**Exercise aim**: Omit pictures and quote the listing below line by line, from its start through the line that holds "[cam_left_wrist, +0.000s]".

════════════════════

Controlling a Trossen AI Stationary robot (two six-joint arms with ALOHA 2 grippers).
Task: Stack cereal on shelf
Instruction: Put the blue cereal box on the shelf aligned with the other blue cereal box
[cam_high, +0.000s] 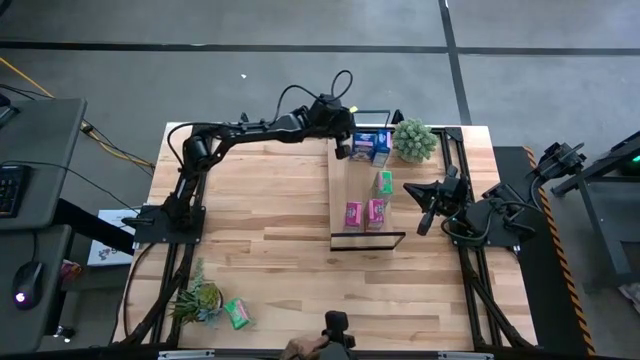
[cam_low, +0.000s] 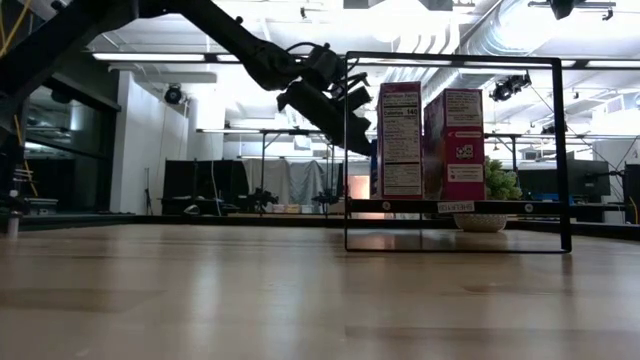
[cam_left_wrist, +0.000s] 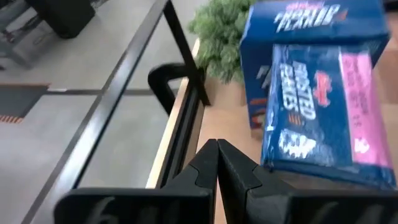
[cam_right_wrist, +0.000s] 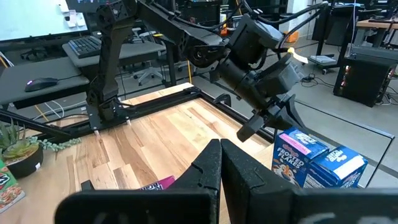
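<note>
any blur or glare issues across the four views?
Left wrist view: the blue cereal boxes and potted plant are soft, close-up blur. Low view: bright ceiling lights wash out the top, leaving the left arm nearly a silhouette. High view: evenly lit. Right wrist view: sharp, no glare.

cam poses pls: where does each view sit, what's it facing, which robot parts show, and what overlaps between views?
High: overhead, straight down; both arms, shelf, left gripper, right gripper.
Low: tabletop height, level toward the room; left arm reaching the shelf frame.
Left wrist: past its shut fingers at the blue cereal boxes.
Right wrist: past its shut fingers at the left gripper.
Shared: both wrist views show the blue cereal boxes.
</note>
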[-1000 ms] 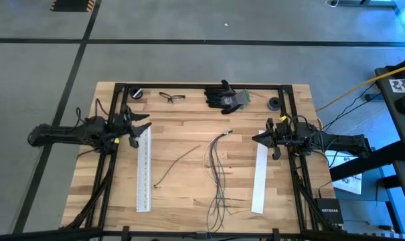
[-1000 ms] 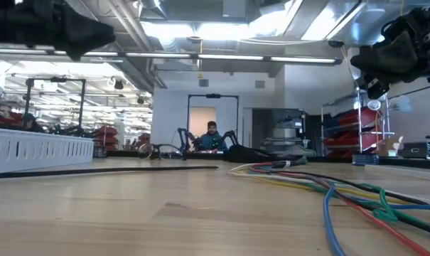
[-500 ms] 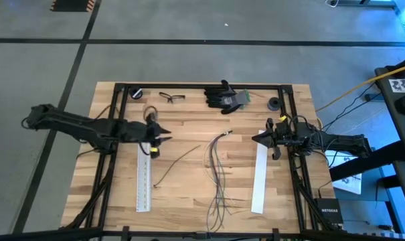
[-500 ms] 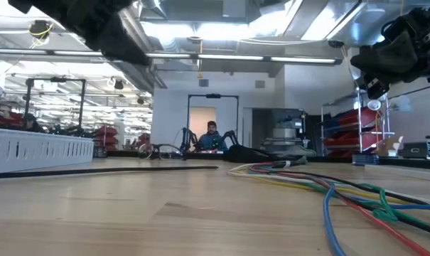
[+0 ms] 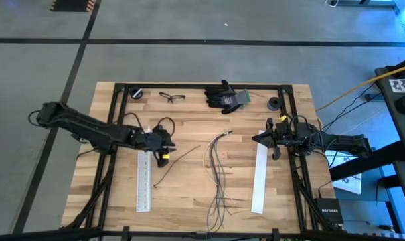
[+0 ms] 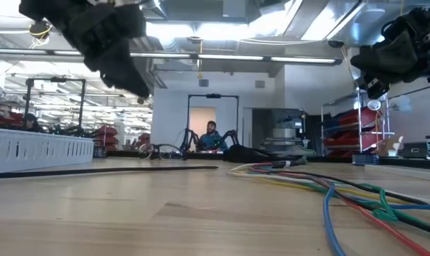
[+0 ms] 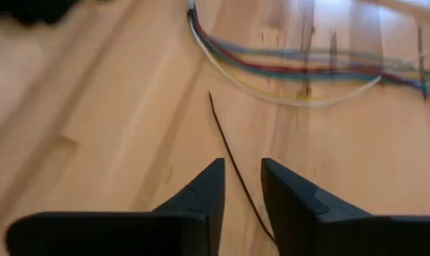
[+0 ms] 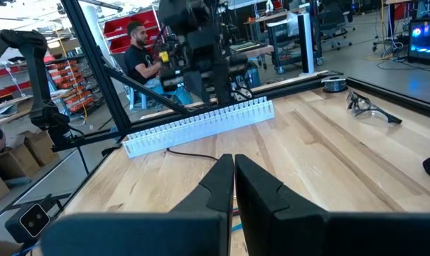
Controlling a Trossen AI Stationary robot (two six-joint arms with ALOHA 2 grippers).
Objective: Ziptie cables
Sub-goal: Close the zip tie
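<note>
Left wrist view: left gripper (image 7: 242,188) jaws narrowly parted, empty, straddling a loose dark zip tie (image 7: 232,160) on the table (image 7: 94,107), likely lining up to pick it. Right gripper (image 8: 233,178) pressed closed, empty, parked by a white strip (image 5: 258,177). Cables (image 5: 217,167) lie mid-table, joined end far side, untied.

Left pincer (image 5: 165,142) reaches out over the table, fingers slightly apart; right pincer (image 5: 258,138) waits closed.
</note>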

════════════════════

**Response**:
Controlling a Trossen AI Stationary robot (two six-joint arms with ALOHA 2 grippers).
Task: Stack cereal on shelf
Instruction: Put the blue cereal box on the shelf aligned with the other blue cereal box
[cam_high, +0.000s] 
[cam_low, +0.000s] 
[cam_left_wrist, +0.000s] 

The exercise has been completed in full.